### Problem
The answer must be the full listing, word for word, with no pictures in it.

### Provided material
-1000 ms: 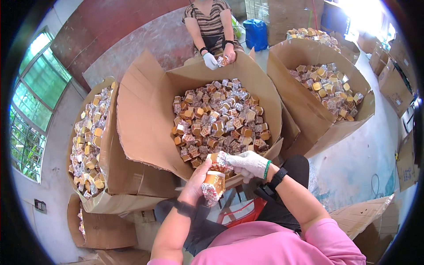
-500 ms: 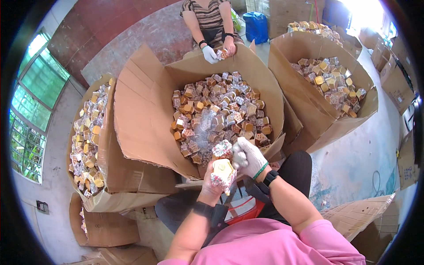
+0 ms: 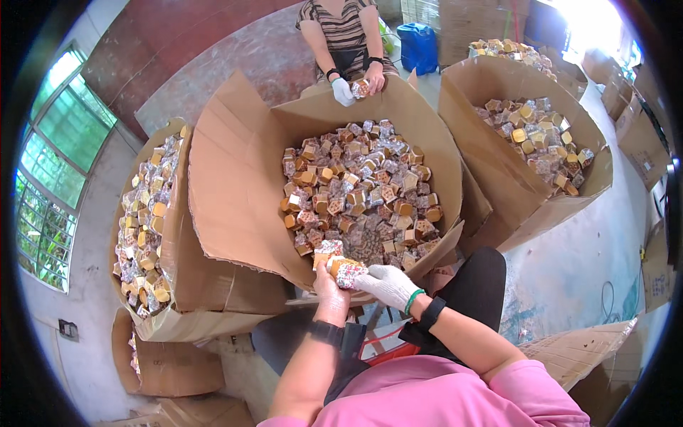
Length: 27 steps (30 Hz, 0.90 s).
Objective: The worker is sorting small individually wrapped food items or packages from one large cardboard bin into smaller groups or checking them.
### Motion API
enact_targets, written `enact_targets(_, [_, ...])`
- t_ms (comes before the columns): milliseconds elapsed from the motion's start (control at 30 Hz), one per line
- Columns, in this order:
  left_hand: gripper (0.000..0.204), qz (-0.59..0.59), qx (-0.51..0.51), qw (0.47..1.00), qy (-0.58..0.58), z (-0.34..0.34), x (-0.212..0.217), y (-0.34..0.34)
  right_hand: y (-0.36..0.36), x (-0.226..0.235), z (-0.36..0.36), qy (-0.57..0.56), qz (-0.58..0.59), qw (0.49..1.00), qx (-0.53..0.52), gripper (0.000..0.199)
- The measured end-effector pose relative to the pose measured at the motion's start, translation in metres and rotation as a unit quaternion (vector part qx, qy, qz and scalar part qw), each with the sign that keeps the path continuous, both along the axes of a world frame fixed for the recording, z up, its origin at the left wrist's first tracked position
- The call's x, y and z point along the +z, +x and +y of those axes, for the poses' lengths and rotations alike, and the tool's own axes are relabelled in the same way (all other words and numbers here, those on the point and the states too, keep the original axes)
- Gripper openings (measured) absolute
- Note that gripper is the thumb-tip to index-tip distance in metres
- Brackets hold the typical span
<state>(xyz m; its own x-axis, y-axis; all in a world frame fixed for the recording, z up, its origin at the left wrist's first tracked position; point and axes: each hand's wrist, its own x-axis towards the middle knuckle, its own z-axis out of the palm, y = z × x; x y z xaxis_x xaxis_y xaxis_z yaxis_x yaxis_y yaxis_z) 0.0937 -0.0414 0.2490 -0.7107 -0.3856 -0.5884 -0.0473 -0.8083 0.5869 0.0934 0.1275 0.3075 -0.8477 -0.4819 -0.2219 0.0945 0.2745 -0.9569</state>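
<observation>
In front of me, over the near edge of a big cardboard box, my bare left hand is closed around a small many-sided box with gold sides and a speckled, colourful face. Beside it lies a second small box, tilted, with a red-and-green dotted pattern. My right hand, in a white knitted glove with a green cuff, pinches the right end of that second one. Its fingertips are partly hidden. Many similar small boxes, several in shiny clear wrap, fill the big box below.
Across the big box, a person in a striped top holds another small box with both hands, one gloved. More full cartons stand to the left and right. A blue jug is behind.
Both hands have moved slightly forward and left, and the two small boxes have been turned. My right fingers, curled before, now reach to the dotted one. Clear film above the pile no longer shows.
</observation>
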Motion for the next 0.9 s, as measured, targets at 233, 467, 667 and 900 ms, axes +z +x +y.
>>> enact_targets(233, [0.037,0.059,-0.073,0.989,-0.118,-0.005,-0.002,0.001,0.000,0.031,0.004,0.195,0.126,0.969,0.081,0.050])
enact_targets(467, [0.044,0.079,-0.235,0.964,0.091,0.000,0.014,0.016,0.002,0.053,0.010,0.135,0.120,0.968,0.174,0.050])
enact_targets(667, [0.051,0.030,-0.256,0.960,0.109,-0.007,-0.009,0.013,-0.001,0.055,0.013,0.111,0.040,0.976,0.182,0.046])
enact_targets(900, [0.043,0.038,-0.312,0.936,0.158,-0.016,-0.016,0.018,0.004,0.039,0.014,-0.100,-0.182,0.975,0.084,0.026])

### Solved problem
-1000 ms: 
-500 ms: 
+0 ms: 
Length: 27 steps (30 Hz, 0.90 s).
Objective: The worker is sorting small individually wrapped food items or packages from one large cardboard bin into smaller groups or checking them.
### Motion API
enact_targets, written `enact_targets(_, [_, ...])`
- t_ms (comes before the columns): milliseconds elapsed from the motion's start (control at 30 Hz), one per line
- Columns, in this order:
  left_hand: gripper (0.000..0.204), qz (-0.59..0.59), qx (-0.51..0.51), qw (0.47..1.00), qy (-0.58..0.58), z (-0.34..0.34), x (-0.212..0.217), y (-0.34..0.34)
  right_hand: y (-0.36..0.36), x (-0.226..0.235), z (-0.36..0.36), qy (-0.57..0.56), qz (-0.58..0.59), qw (0.49..1.00), qx (-0.53..0.52), gripper (0.000..0.199)
- The measured end-effector pose relative to the pose measured at the motion's start, translation in metres and rotation as a unit quaternion (vector part qx, qy, qz and scalar part qw), each with the sign that keeps the path continuous, both along the axes of a world frame fixed for the recording, z up, its origin at the left wrist's first tracked position
- The call's x, y and z point along the +z, +x and +y of those axes, for the poses' lengths and rotations alike, and the tool's own axes are relabelled in the same way (all other words and numbers here, those on the point and the states too, keep the original axes)
- Gripper openings (measured) absolute
- Note that gripper is the thumb-tip to index-tip distance in metres
- Brackets hold the typical span
<state>(xyz m; its own x-axis, y-axis; all in a world frame fixed for the recording, z up, its origin at the left wrist's first tracked position; point and axes: each hand's wrist, its own x-axis towards the middle knuckle, its own z-axis out of the palm, y = z × x; x y z xaxis_x xaxis_y xaxis_z yaxis_x yaxis_y yaxis_z) 0.0937 -0.0414 0.2490 -0.7107 -0.3856 -0.5884 -0.0473 -0.8083 0.5869 0.0934 0.1275 0.3075 -0.8477 -0.4819 -0.2219 0.0945 0.2745 -0.9569</state>
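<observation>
In front of me, over the near edge of a big cardboard box, my bare left hand is closed around a small many-sided box with gold sides and a speckled, colourful face. Beside it lies a second small box, tilted, with a red-and-green dotted pattern. My right hand, in a white knitted glove with a green cuff, pinches the right end of that second one. Its fingertips are partly hidden. Many similar small boxes, several in shiny clear wrap, fill the big box below.
Across the big box, a person in a striped top holds another small box with both hands, one gloved. More full cartons stand to the left and right. A blue jug is behind.
Both hands have moved slightly forward and left, and the two small boxes have been turned. My right fingers, curled before, now reach to the dotted one. Clear film above the pile no longer shows.
</observation>
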Motion for the next 0.9 s, as measured, targets at 233, 467, 667 and 900 ms, axes +z +x +y.
>>> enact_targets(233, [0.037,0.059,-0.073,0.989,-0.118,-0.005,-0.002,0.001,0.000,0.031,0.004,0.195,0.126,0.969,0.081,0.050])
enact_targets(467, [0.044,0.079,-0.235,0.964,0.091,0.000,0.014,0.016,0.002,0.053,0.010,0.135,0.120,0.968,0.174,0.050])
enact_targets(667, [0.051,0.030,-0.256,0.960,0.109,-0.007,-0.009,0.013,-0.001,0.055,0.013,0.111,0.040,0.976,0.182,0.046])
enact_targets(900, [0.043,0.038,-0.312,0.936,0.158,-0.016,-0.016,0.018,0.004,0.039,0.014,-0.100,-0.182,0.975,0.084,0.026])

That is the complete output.